Among Nandy’s series of personal memoirs that he penned in The Statesman, one is about Shanku and their friendship, which he generously shared with me too. I am sharing the link here as some of you may enjoy it. https://www.thestatesman.com/…/three-is-company…
The other extremely interesting connection was with a person, Abe Thomas, from the music industry who reached out upon reading that my father knew Milon Gupta. He stayed across the road from 202, and was again a friend of one of my uncle’s, and would often join the evening addas where he would also play his mouth organ, mesmerizing everyone. Abe had been trying to put together a wikipedia page on Milon Gupta (who retains a huge number of fan-followers even today! ) for a long time, when he came across my article. There has been a lot of self-contradicting data that has frustrated him over the years and hindered his work. Our conversation turned more interesting as he went on to mention Deodar street, although he has been living in the USA almost all his life. The mystery unfolded as he shared about his job in India, when he came to open an office for distribution of Suzuki Harmonica (an initiative of his: http://suzukimusicindia.com). He also shared that he connects Indian musicians to MI College of Contemporary Music, a musicians institute in Hollywood (more info: www.IndianMI.com). We ended up chatting about my father’s diary and that he owned a German Harmonica, which Abe explained was a chromatic harmonica (invented by Hohner), having all of the 12 tones found in each octave thus enabling music to be played in all 12 keys on one instrument.

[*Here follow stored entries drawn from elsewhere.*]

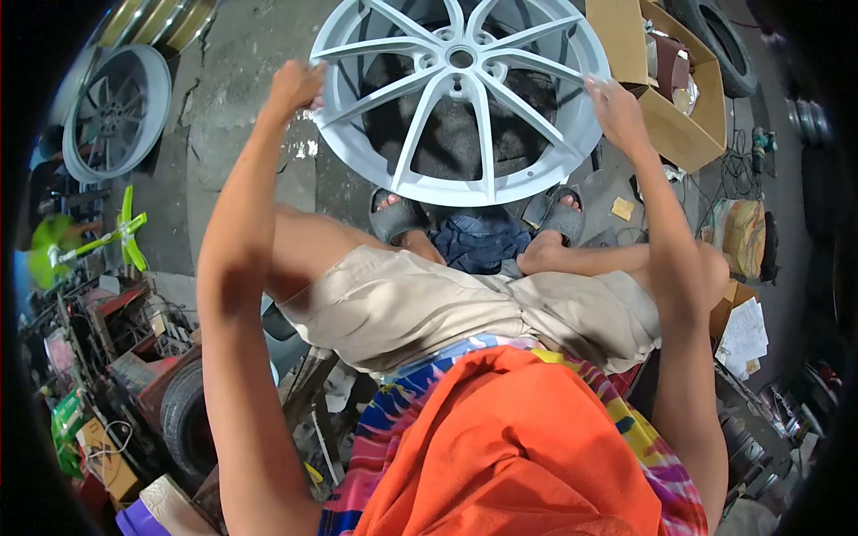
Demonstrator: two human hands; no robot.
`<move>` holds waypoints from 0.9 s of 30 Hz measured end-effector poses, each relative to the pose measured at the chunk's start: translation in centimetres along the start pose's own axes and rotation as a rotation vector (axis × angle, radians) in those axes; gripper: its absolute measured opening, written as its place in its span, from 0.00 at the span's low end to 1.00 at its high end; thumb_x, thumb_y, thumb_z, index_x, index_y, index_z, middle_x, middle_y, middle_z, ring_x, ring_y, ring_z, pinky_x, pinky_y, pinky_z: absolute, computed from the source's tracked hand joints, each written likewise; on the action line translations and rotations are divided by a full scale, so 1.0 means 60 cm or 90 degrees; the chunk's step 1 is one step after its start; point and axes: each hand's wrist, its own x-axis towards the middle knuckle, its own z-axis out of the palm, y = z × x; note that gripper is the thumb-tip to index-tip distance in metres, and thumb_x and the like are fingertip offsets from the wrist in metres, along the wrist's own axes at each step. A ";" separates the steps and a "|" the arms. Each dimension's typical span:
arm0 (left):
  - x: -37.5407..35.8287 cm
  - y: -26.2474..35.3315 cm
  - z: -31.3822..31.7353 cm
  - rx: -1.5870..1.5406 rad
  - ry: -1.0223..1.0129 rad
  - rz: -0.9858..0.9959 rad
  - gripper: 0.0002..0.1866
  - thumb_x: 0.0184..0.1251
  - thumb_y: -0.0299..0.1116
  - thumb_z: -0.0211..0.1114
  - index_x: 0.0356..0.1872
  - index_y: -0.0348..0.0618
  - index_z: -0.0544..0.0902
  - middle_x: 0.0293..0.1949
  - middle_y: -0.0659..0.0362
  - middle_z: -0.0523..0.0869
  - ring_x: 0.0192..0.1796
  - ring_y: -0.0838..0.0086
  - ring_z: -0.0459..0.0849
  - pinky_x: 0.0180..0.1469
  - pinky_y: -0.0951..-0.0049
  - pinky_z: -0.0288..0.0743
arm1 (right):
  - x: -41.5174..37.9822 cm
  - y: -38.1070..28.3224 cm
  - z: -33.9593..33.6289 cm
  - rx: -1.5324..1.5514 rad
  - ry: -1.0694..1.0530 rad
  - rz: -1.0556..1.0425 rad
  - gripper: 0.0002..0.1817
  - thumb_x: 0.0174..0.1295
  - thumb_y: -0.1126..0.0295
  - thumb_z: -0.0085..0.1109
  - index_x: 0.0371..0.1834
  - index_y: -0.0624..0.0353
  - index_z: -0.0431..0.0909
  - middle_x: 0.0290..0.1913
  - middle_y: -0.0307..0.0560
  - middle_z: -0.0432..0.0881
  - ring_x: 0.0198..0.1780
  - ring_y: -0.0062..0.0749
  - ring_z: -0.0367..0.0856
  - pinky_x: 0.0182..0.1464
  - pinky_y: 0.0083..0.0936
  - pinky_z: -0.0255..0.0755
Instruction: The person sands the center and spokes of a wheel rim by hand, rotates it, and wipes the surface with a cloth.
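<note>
STEP: steadying wheel rim [460,98] upright on concrete floor [241,116], just ahead of sandalled feet | GRIP: left hand [295,87] and right hand [613,109] on opposite rim edges, fingers curled around lip | ADVICE: keep grips level, brace base against feet, turn slowly | MATERIAL: smooth pale-grey primed metal, slim paired spokes, round hub | NEARBY: cardboard box [666,107]

No legible text anywhere.

Both bare arms stretch forward and apart, elbows almost straight. The left hand [297,87] is curled shut in a grip, knuckles up. The right hand [615,112] is closed too, fingers wrapped forward, wrist slightly bent.
</note>
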 end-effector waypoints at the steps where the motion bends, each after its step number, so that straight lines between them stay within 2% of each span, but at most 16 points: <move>1: 0.007 0.014 0.015 -0.004 -0.001 0.006 0.31 0.79 0.58 0.57 0.32 0.35 0.88 0.24 0.55 0.88 0.29 0.65 0.90 0.34 0.64 0.84 | -0.011 0.002 -0.026 -0.022 -0.052 0.020 0.24 0.80 0.53 0.48 0.53 0.60 0.87 0.43 0.66 0.85 0.49 0.67 0.82 0.53 0.52 0.75; 3: 0.039 0.016 0.077 0.161 -0.059 0.288 0.37 0.79 0.64 0.52 0.32 0.35 0.88 0.26 0.53 0.89 0.28 0.64 0.89 0.37 0.65 0.84 | -0.042 0.038 -0.061 -0.004 -0.084 0.024 0.23 0.79 0.53 0.50 0.50 0.61 0.87 0.41 0.65 0.85 0.47 0.64 0.83 0.51 0.50 0.75; 5: 0.043 -0.005 0.157 0.198 -0.021 0.341 0.44 0.78 0.69 0.45 0.31 0.32 0.89 0.25 0.49 0.89 0.29 0.61 0.91 0.42 0.63 0.86 | -0.087 0.061 -0.076 0.023 -0.122 0.035 0.22 0.79 0.54 0.51 0.48 0.62 0.87 0.40 0.64 0.85 0.45 0.61 0.84 0.50 0.49 0.75; 6: 0.007 0.017 0.166 -0.070 -0.226 0.050 0.46 0.78 0.70 0.41 0.31 0.33 0.90 0.25 0.48 0.89 0.31 0.58 0.91 0.46 0.60 0.84 | -0.099 0.067 -0.081 0.062 -0.234 0.085 0.21 0.78 0.56 0.52 0.49 0.62 0.88 0.40 0.59 0.86 0.44 0.51 0.84 0.50 0.43 0.76; 8: -0.022 0.047 0.150 0.041 -0.167 0.026 0.48 0.78 0.70 0.35 0.30 0.35 0.90 0.24 0.49 0.88 0.33 0.57 0.91 0.51 0.58 0.81 | -0.112 0.072 -0.088 0.144 -0.450 0.174 0.19 0.76 0.58 0.53 0.51 0.61 0.88 0.42 0.49 0.88 0.43 0.30 0.84 0.50 0.32 0.77; 9: -0.023 0.044 0.154 0.085 -0.133 0.047 0.49 0.77 0.71 0.34 0.29 0.37 0.91 0.24 0.50 0.88 0.34 0.56 0.91 0.53 0.58 0.80 | -0.120 0.043 -0.086 0.149 -0.445 0.176 0.19 0.76 0.58 0.53 0.51 0.61 0.88 0.42 0.49 0.88 0.43 0.30 0.84 0.50 0.32 0.77; 11: -0.008 0.038 0.160 0.113 -0.142 0.042 0.49 0.76 0.72 0.33 0.29 0.39 0.91 0.26 0.51 0.89 0.38 0.56 0.91 0.55 0.58 0.79 | -0.120 -0.025 -0.059 0.461 -0.448 0.419 0.24 0.78 0.51 0.55 0.57 0.62 0.86 0.53 0.49 0.86 0.45 0.31 0.84 0.55 0.27 0.80; 15: -0.009 0.039 0.159 0.160 -0.148 0.035 0.50 0.73 0.77 0.30 0.31 0.44 0.93 0.29 0.52 0.90 0.48 0.54 0.89 0.62 0.57 0.74 | -0.110 -0.068 -0.006 0.546 -0.409 0.499 0.25 0.72 0.54 0.57 0.60 0.64 0.83 0.56 0.50 0.85 0.49 0.32 0.85 0.52 0.30 0.82; 17: -0.022 0.043 0.162 0.148 -0.142 0.035 0.52 0.71 0.79 0.30 0.31 0.43 0.93 0.30 0.51 0.90 0.49 0.53 0.89 0.63 0.58 0.74 | -0.098 -0.085 -0.013 0.497 -0.306 0.573 0.26 0.70 0.53 0.57 0.56 0.67 0.85 0.53 0.55 0.86 0.48 0.34 0.85 0.48 0.34 0.84; 19: -0.034 0.039 0.168 0.136 -0.135 0.021 0.53 0.70 0.80 0.30 0.31 0.42 0.93 0.30 0.50 0.90 0.50 0.53 0.89 0.63 0.58 0.73 | -0.079 -0.086 -0.022 0.478 -0.285 0.554 0.25 0.70 0.53 0.57 0.54 0.66 0.86 0.52 0.55 0.87 0.47 0.35 0.85 0.47 0.36 0.84; 21: -0.046 0.029 0.199 -0.043 -0.149 0.009 0.54 0.66 0.84 0.42 0.31 0.32 0.87 0.20 0.58 0.79 0.27 0.70 0.79 0.31 0.66 0.70 | -0.053 -0.036 0.009 0.425 -0.201 0.523 0.25 0.69 0.52 0.55 0.50 0.65 0.88 0.45 0.53 0.89 0.44 0.36 0.86 0.43 0.37 0.83; 23: -0.100 0.059 0.225 -0.172 -0.193 -0.057 0.54 0.65 0.85 0.45 0.39 0.30 0.86 0.23 0.64 0.75 0.21 0.75 0.69 0.25 0.72 0.63 | -0.006 0.061 0.054 0.403 -0.129 0.450 0.25 0.70 0.52 0.53 0.50 0.62 0.89 0.43 0.51 0.90 0.45 0.36 0.86 0.43 0.38 0.81; 24: -0.121 0.073 0.239 -0.258 -0.252 -0.096 0.52 0.66 0.82 0.48 0.45 0.29 0.84 0.25 0.65 0.75 0.22 0.77 0.68 0.25 0.74 0.62 | 0.026 0.073 0.053 0.361 -0.064 0.434 0.25 0.71 0.52 0.51 0.49 0.61 0.90 0.43 0.51 0.91 0.45 0.37 0.86 0.46 0.37 0.80; 25: -0.129 0.074 0.265 -0.304 -0.296 -0.095 0.49 0.70 0.79 0.51 0.49 0.29 0.82 0.25 0.63 0.77 0.24 0.78 0.71 0.27 0.73 0.67 | 0.054 0.072 0.047 0.322 0.001 0.417 0.26 0.72 0.51 0.50 0.48 0.60 0.90 0.43 0.52 0.91 0.46 0.39 0.87 0.48 0.37 0.79; 26: -0.149 0.088 0.285 -0.287 -0.290 -0.065 0.47 0.73 0.76 0.50 0.50 0.27 0.81 0.27 0.60 0.81 0.25 0.74 0.76 0.32 0.71 0.73 | 0.057 0.038 0.020 0.360 0.023 0.342 0.25 0.73 0.51 0.49 0.49 0.58 0.91 0.47 0.55 0.91 0.50 0.48 0.87 0.56 0.40 0.76; 27: -0.164 0.102 0.293 -0.262 -0.302 -0.044 0.46 0.74 0.73 0.51 0.49 0.25 0.80 0.31 0.54 0.85 0.30 0.71 0.83 0.37 0.67 0.80 | 0.073 0.059 0.036 0.358 0.018 0.337 0.25 0.73 0.51 0.49 0.49 0.58 0.91 0.47 0.55 0.91 0.50 0.48 0.87 0.56 0.40 0.76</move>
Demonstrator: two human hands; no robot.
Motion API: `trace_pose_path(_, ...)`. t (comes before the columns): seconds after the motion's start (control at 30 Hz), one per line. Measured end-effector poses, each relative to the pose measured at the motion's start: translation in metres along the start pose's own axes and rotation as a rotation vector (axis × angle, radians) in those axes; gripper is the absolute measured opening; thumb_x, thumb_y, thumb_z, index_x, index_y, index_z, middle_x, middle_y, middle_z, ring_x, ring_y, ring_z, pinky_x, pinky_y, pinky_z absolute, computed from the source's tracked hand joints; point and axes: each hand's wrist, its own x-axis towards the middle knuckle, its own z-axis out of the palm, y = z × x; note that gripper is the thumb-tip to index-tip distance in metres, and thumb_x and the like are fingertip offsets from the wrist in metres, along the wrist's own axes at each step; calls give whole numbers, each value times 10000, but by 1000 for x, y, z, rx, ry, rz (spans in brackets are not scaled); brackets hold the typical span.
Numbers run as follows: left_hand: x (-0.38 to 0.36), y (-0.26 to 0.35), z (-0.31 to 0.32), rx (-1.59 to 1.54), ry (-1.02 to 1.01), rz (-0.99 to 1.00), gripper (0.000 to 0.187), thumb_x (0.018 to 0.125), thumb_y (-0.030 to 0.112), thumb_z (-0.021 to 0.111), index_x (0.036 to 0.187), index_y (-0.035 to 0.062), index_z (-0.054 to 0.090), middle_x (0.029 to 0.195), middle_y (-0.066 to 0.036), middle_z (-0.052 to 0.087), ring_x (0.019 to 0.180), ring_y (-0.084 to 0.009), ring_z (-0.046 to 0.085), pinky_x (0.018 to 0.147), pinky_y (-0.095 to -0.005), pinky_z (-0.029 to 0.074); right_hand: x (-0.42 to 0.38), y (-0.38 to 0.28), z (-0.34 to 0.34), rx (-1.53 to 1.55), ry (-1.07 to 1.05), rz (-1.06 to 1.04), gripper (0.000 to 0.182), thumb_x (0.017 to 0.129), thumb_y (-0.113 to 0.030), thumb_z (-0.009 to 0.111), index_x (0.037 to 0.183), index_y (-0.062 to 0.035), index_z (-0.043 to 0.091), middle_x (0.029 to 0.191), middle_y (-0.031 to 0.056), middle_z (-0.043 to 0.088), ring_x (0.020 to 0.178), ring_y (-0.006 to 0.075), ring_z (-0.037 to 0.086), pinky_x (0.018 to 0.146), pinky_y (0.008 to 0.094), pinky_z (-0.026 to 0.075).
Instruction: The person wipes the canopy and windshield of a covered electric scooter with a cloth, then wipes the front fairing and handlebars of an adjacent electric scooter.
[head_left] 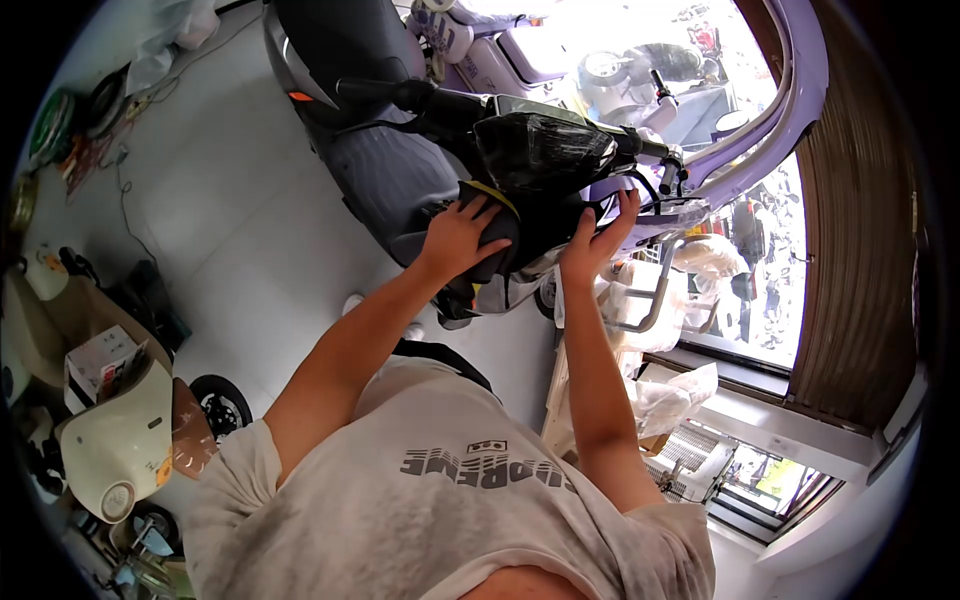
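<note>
In front of me stands an electric scooter with a grey footboard [385, 175] and a black seat [350, 45]. Its dashboard [540, 145] is dark and shiny, as if under clear film, between the two handlebar grips. My left hand [465, 238] curls over a rounded black front panel [490, 225] with a yellow edge, thumb and fingers on its surface. Against the other side of the scooter's front lies my right hand [598, 240], its fingers stretched up and thumb apart. Where its fingertips meet the dark parts, the contact is partly hidden.
A purple scooter [770, 130] stands close behind, at the right. A cream scooter [120, 440] with a white box [105, 365] is at the left. Plastic-wrapped parts [650, 300] stand by the doorway at the right. Cables [125, 190] lie on the floor.
</note>
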Motion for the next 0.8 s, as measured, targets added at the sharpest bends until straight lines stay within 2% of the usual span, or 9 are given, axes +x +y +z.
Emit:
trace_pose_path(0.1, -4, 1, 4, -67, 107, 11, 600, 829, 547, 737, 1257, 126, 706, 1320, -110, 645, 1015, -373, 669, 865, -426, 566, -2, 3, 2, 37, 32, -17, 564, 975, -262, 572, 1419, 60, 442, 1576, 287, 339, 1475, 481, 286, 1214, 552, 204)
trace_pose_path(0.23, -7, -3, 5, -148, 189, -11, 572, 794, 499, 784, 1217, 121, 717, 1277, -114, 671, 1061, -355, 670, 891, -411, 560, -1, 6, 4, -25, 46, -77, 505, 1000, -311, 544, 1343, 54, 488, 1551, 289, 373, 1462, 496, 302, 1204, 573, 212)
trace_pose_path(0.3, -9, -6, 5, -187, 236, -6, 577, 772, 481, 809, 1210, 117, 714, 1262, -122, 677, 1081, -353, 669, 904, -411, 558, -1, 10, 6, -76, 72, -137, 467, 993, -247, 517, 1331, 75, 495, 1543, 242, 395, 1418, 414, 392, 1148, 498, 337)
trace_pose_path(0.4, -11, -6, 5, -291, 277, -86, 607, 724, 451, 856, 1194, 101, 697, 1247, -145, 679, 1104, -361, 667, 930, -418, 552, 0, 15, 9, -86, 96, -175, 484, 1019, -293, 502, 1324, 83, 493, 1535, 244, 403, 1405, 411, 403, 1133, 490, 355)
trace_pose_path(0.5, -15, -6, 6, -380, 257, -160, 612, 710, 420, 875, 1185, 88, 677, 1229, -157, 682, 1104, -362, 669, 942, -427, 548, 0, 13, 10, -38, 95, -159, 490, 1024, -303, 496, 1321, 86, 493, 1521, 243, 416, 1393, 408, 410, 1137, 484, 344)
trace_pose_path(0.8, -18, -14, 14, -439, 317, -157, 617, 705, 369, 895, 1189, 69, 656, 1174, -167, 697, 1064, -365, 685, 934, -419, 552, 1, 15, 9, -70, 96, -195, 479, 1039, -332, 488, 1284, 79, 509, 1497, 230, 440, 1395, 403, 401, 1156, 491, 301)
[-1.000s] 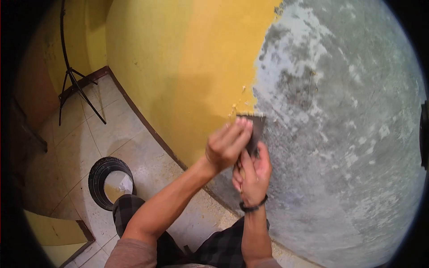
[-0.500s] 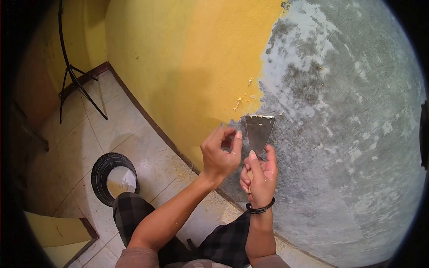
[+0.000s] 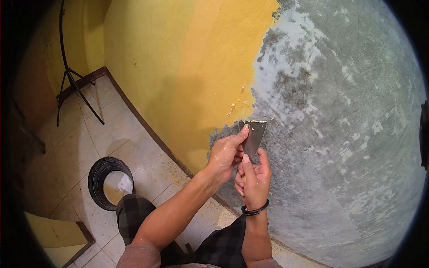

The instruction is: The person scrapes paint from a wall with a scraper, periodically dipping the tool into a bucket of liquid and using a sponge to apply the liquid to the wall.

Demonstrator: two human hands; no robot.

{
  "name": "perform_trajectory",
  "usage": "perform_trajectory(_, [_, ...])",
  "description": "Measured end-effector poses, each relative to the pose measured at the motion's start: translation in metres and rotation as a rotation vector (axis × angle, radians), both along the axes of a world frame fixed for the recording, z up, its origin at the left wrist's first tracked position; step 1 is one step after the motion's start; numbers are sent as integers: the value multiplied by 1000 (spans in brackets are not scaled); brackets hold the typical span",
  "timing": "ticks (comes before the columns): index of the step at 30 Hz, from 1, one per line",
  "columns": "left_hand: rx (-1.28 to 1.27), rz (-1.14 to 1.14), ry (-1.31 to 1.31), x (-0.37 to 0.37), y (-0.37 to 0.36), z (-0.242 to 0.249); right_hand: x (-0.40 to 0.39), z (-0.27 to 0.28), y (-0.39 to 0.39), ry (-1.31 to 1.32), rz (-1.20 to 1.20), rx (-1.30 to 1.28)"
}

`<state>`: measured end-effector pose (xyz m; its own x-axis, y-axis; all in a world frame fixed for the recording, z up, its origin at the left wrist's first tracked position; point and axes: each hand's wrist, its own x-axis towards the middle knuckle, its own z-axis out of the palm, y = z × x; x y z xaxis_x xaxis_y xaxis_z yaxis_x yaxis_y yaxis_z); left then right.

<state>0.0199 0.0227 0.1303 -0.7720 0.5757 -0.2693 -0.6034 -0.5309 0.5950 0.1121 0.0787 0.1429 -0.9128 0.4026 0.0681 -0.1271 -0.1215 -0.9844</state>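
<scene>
A putty knife (image 3: 256,137) with a wide dark metal blade is held upright in front of the wall, pale scrapings along its top edge. My right hand (image 3: 255,182) is closed round its handle, thumb on the base of the blade. My left hand (image 3: 223,155) grips the blade's left side, its thumb on the face near the top edge and its other fingers partly hidden behind. Beyond the blade is the wall: yellow paint (image 3: 196,71) on the left with a ragged edge, bare grey plaster (image 3: 330,178) on the right. Loose paint flakes (image 3: 233,107) cling near that edge.
A black bucket (image 3: 94,183) with pale material inside stands on the tiled floor (image 3: 123,138), beside my left knee. A black tripod stand (image 3: 67,69) is at the upper left. Paint scrapings (image 3: 225,216) lie along the foot of the wall. A low yellow wall corner (image 3: 58,232) juts in at lower left.
My left hand has moved from beside the putty knife onto its blade, thumb now pressed on the face. The knife and my right hand are slightly lower and further left in view.
</scene>
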Motion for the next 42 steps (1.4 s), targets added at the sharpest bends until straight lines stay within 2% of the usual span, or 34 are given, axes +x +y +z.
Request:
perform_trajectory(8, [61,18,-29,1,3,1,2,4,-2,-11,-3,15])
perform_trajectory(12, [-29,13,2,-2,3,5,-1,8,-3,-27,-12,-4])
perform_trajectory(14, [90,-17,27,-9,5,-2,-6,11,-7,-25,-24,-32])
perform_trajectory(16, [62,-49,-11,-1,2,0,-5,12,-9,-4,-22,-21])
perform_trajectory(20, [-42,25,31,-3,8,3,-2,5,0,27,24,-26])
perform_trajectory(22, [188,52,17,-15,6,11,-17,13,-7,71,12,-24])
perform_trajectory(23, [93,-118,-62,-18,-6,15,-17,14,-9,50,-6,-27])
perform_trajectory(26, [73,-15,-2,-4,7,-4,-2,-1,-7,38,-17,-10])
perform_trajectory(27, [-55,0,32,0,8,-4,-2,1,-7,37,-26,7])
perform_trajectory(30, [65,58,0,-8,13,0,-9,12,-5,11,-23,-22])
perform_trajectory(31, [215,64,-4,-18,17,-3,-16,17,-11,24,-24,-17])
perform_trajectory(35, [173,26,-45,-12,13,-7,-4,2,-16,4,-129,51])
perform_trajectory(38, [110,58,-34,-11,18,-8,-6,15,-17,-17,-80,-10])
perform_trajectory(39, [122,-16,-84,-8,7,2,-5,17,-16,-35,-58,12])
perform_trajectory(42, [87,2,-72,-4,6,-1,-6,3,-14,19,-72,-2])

All these conversations have happened at different points of time over the past decade, and I wonder how much more is still out there that can create this kind of magic – the magic that extends beyond 202, beyond our souls who carry fragments of that house, to the wider world of yet to be known people who have been touched by the conviviality and heritage of that house!
It takes a common place of memories, stories, togetherness, laughter and cries, lump in the throat, love and loss to make a community, across generations and ages.